» **About this exercise**: Locate every line in the records below that holds the word "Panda" and return each one.

» **Exercise data**:
---*---

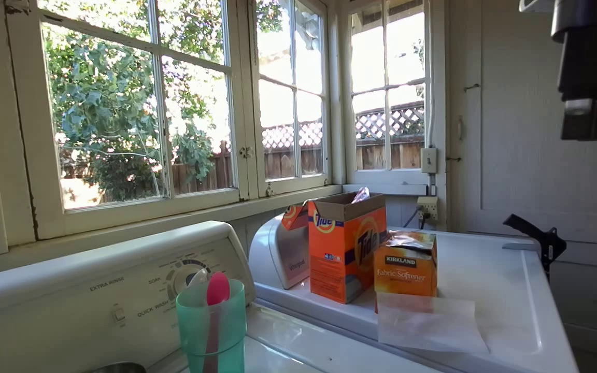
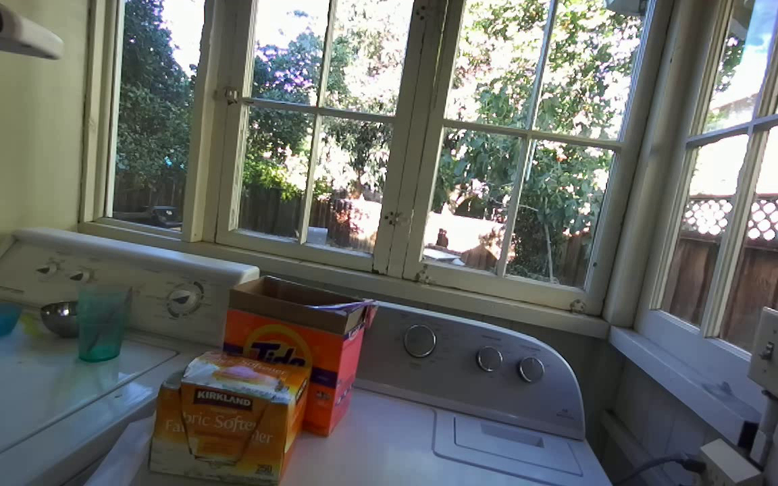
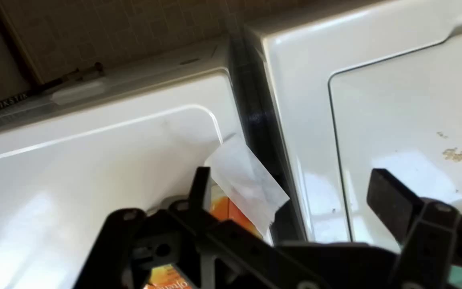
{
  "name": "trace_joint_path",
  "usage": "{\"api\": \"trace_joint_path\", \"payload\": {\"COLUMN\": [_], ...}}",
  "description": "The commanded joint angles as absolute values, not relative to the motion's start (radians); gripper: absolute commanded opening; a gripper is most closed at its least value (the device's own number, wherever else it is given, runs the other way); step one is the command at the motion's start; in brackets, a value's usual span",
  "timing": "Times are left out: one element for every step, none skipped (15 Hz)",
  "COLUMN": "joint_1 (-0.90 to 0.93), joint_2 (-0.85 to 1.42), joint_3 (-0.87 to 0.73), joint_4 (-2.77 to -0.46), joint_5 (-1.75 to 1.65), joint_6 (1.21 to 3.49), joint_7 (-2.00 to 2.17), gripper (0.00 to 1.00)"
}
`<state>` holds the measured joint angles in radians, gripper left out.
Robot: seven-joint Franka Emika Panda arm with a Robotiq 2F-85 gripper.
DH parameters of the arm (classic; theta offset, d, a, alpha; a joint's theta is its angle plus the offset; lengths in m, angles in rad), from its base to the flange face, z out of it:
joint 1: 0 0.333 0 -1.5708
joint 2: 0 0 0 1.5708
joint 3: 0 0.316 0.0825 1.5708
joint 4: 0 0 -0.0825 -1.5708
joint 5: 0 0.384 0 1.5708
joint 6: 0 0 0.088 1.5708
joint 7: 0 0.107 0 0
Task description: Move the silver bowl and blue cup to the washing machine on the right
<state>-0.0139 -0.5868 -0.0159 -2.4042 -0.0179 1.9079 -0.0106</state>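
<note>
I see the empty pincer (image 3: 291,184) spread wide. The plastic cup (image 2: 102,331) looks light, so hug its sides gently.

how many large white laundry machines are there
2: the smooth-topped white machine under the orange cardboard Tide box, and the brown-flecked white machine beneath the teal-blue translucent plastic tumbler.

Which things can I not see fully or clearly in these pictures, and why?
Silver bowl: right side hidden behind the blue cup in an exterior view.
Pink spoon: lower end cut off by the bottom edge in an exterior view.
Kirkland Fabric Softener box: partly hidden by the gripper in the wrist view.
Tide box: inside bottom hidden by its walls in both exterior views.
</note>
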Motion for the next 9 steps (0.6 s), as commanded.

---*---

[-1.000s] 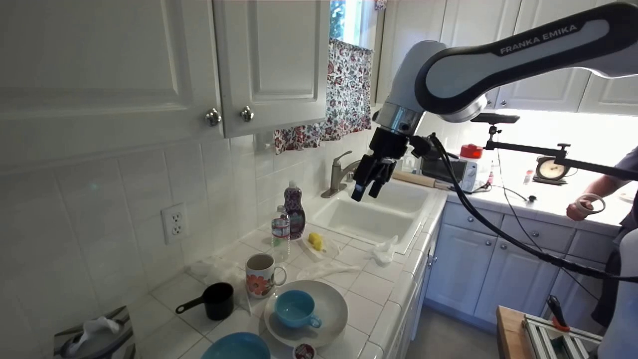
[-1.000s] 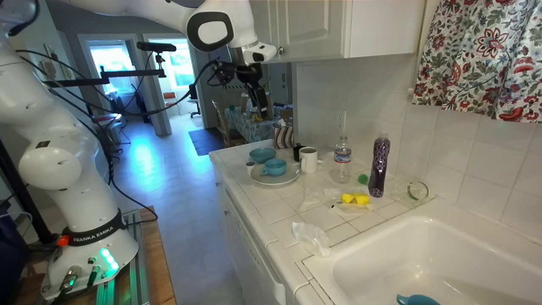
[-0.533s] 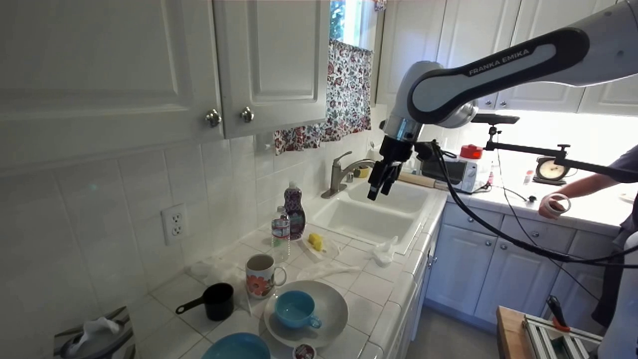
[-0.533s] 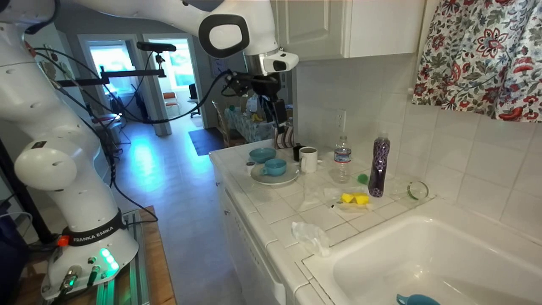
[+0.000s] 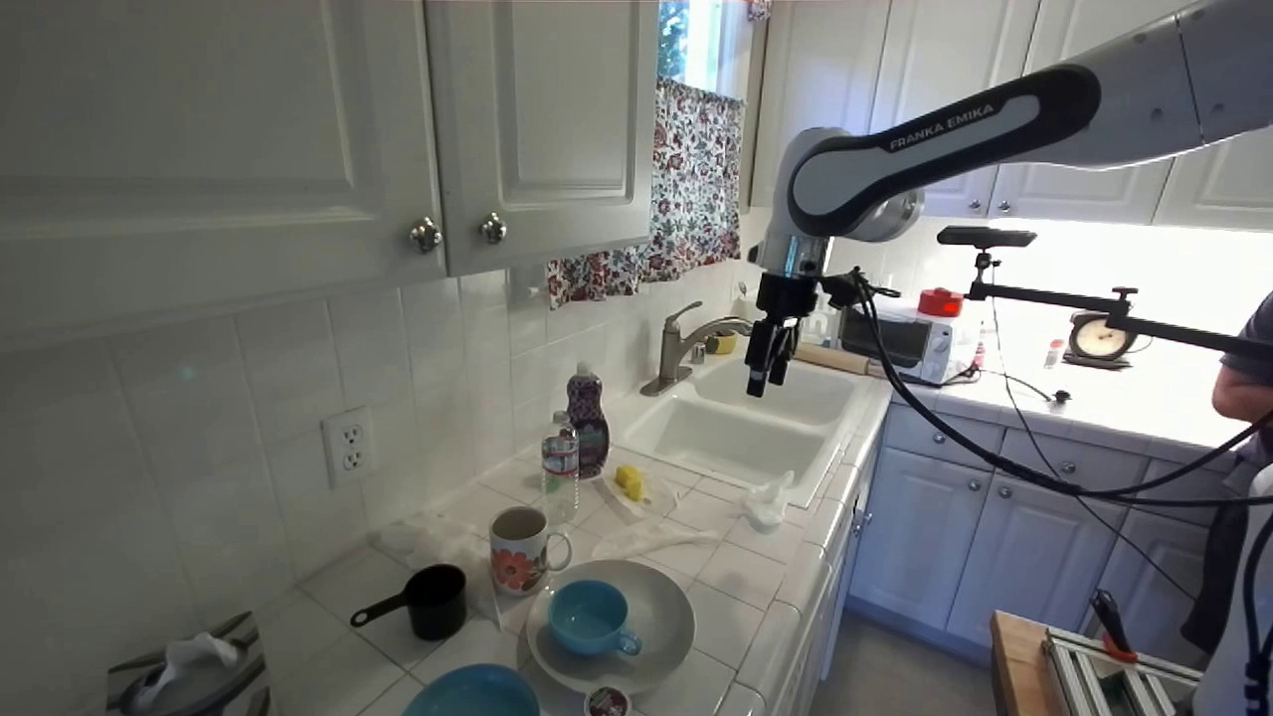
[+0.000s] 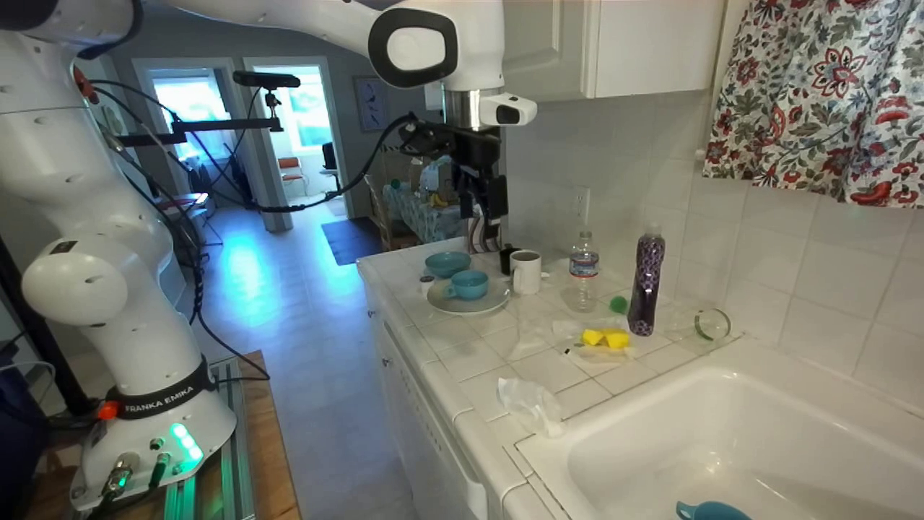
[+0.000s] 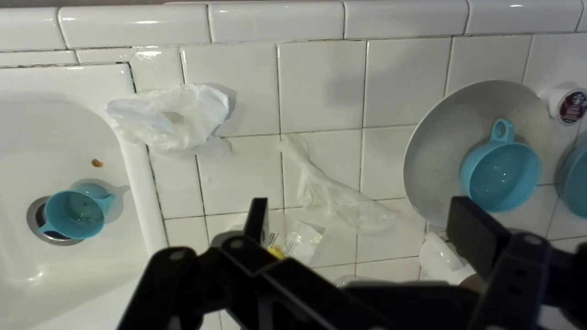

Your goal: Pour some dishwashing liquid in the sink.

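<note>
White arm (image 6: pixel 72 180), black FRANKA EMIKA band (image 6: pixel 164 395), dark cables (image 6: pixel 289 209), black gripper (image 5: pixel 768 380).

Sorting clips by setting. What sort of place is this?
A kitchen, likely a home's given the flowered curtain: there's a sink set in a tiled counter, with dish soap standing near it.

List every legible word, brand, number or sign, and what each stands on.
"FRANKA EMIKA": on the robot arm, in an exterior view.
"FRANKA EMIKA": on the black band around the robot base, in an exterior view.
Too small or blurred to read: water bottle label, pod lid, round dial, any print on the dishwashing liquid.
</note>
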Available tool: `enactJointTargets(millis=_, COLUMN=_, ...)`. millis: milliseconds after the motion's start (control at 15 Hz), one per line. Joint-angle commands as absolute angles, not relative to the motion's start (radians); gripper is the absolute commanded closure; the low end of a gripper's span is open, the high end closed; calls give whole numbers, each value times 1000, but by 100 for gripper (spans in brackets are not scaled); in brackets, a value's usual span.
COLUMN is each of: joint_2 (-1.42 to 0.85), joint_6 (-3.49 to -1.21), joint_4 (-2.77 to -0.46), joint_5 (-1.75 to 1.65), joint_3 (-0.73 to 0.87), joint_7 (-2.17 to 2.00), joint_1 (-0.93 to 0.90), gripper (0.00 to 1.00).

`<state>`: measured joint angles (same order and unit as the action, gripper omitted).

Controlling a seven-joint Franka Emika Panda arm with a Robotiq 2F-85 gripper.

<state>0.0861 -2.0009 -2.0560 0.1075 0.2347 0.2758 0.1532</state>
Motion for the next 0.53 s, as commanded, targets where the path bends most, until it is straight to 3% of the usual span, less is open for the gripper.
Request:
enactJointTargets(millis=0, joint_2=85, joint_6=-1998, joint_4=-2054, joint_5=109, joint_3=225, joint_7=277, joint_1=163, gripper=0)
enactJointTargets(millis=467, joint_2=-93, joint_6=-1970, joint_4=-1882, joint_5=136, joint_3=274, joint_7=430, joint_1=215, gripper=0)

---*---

» **Solution**:
Robot: seven-joint Franka Emika Panda arm with a Robotiq 2F-85 gripper.
Controlling a seven-joint Franka Emika Panda arm with a Robotiq 2F-85 gripper.

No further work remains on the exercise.